_WHAT THIS TASK INVOLVES_
Search the entries for the string "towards" and give the number of lines that hold it, nothing more.

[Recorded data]
################
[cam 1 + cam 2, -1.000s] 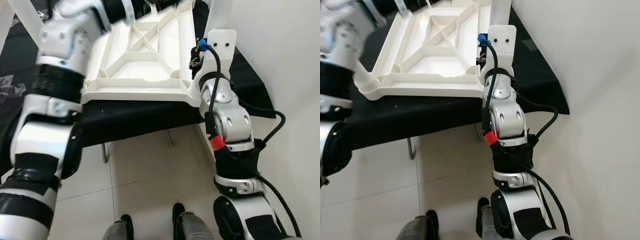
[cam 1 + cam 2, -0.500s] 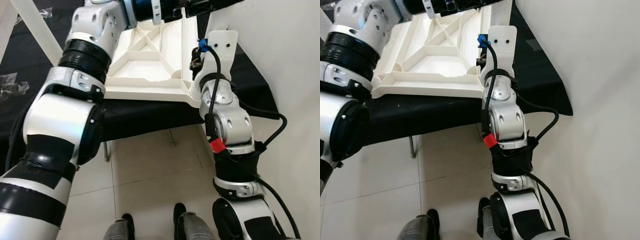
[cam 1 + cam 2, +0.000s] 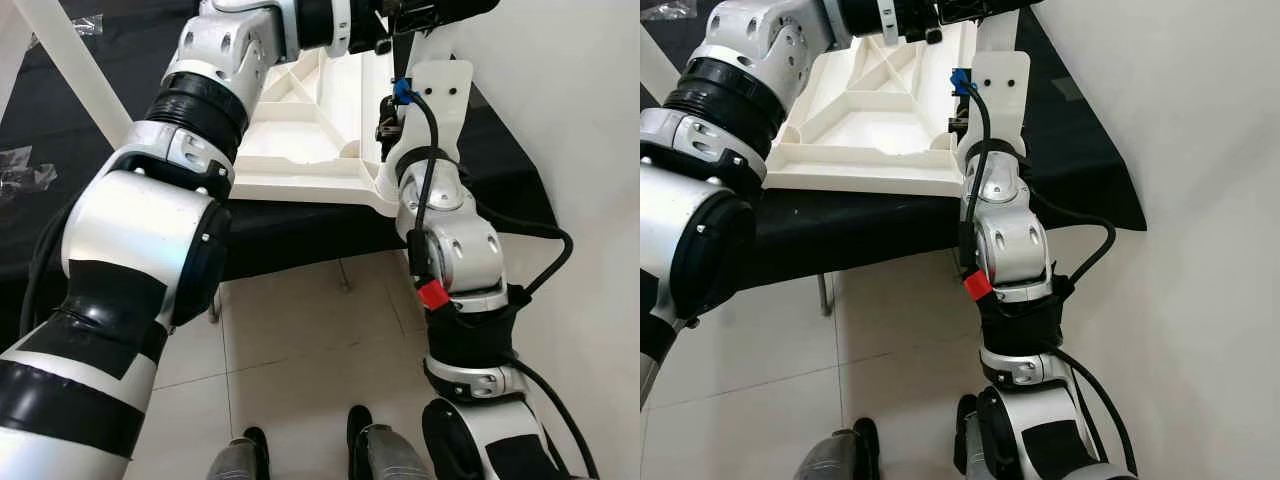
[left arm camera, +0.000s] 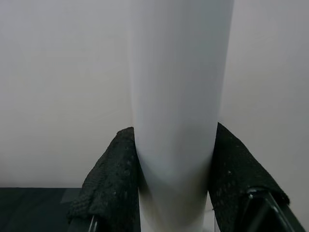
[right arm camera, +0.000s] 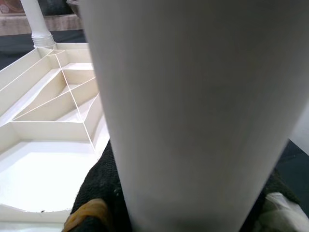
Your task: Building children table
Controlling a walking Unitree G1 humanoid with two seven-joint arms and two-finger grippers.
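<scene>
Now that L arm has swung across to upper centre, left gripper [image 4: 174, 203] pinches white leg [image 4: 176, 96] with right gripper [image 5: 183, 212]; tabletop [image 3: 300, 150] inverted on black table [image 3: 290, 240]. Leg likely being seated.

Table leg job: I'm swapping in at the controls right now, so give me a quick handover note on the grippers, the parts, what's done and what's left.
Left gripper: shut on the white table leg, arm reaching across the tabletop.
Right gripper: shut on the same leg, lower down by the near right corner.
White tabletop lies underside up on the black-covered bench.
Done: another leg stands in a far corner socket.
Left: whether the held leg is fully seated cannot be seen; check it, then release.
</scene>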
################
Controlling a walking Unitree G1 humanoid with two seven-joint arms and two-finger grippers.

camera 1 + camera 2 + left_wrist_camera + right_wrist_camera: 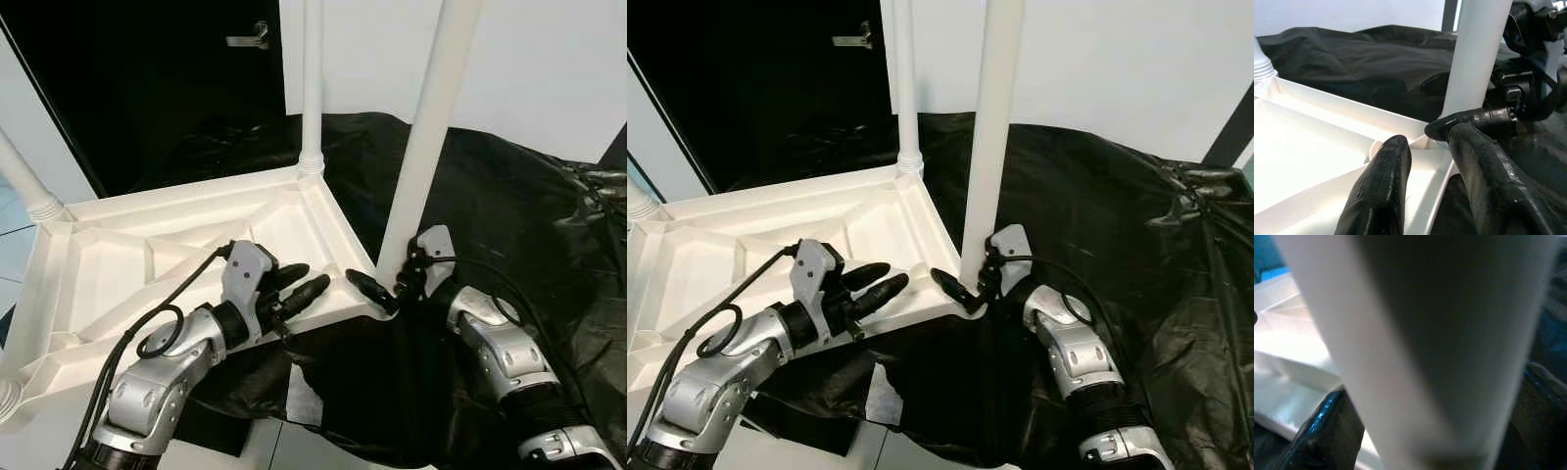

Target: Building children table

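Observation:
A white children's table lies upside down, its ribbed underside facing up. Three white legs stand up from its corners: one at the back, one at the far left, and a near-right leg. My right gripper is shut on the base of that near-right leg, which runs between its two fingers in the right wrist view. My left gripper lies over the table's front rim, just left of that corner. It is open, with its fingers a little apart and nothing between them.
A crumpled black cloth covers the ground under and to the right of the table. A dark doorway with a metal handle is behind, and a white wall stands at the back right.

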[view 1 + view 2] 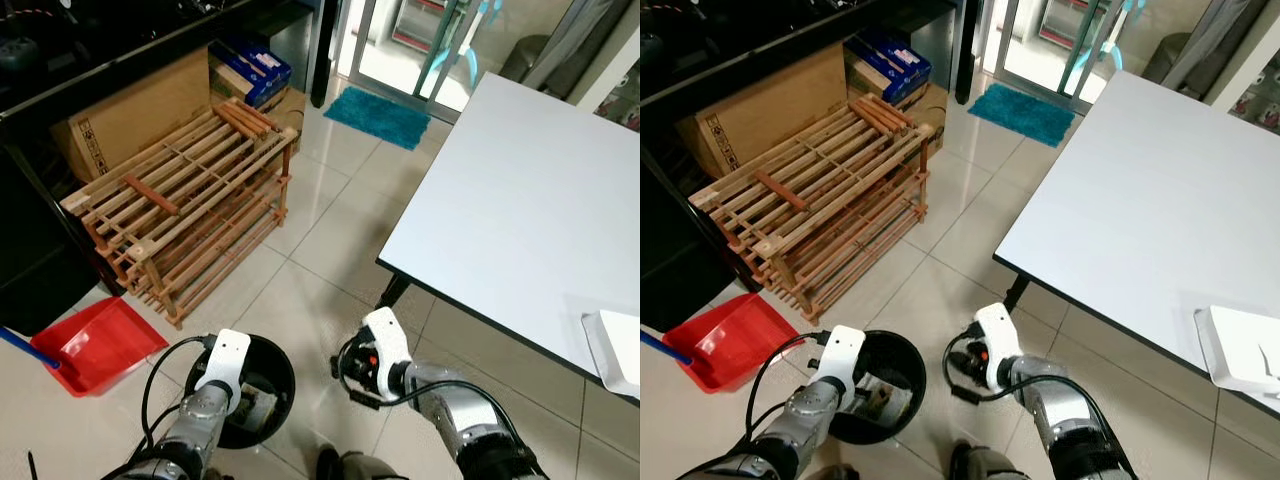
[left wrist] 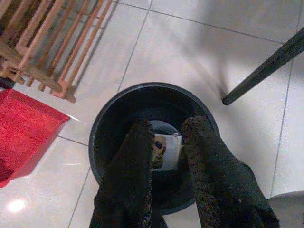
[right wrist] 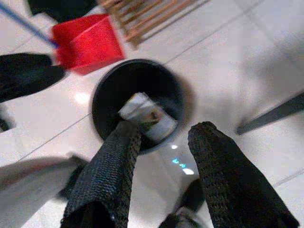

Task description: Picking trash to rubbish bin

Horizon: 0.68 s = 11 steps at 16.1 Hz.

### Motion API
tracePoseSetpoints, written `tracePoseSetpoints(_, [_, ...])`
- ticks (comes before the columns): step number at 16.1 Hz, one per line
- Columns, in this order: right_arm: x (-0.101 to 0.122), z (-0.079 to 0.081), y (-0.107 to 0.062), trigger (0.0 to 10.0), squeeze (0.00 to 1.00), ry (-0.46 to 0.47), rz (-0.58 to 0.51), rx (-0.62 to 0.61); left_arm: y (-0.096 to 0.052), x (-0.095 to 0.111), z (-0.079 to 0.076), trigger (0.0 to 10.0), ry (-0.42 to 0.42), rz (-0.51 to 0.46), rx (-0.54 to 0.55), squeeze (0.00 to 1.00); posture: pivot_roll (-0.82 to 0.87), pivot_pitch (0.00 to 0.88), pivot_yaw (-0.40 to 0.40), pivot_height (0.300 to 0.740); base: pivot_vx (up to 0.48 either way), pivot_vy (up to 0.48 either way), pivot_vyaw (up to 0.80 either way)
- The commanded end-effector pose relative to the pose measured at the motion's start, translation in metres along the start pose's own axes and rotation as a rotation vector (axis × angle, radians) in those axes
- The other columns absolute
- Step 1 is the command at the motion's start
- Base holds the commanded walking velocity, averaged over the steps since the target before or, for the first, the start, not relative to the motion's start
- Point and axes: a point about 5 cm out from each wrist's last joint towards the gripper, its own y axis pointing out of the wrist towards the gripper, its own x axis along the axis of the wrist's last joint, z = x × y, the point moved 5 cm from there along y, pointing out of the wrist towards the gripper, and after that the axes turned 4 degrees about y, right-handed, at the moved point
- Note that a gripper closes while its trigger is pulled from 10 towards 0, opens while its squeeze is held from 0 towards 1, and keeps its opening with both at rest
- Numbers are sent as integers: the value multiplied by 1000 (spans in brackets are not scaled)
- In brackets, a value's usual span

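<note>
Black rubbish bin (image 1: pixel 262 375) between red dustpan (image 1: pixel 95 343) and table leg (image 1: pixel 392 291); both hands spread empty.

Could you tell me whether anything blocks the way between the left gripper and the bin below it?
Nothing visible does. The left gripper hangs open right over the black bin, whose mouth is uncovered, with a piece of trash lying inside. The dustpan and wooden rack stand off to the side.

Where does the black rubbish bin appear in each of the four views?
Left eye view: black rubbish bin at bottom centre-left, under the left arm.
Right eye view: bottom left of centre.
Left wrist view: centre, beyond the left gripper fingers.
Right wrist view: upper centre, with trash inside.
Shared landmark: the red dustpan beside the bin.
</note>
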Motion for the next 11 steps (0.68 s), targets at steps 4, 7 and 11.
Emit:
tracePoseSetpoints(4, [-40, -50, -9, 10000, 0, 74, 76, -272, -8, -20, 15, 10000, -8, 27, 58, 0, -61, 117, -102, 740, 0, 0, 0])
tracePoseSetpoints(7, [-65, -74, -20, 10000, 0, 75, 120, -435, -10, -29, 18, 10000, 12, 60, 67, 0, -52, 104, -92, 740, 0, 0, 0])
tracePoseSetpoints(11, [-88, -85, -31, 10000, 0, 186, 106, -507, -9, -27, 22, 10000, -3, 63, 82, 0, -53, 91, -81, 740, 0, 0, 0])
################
_EXERCISE OUTPUT_
2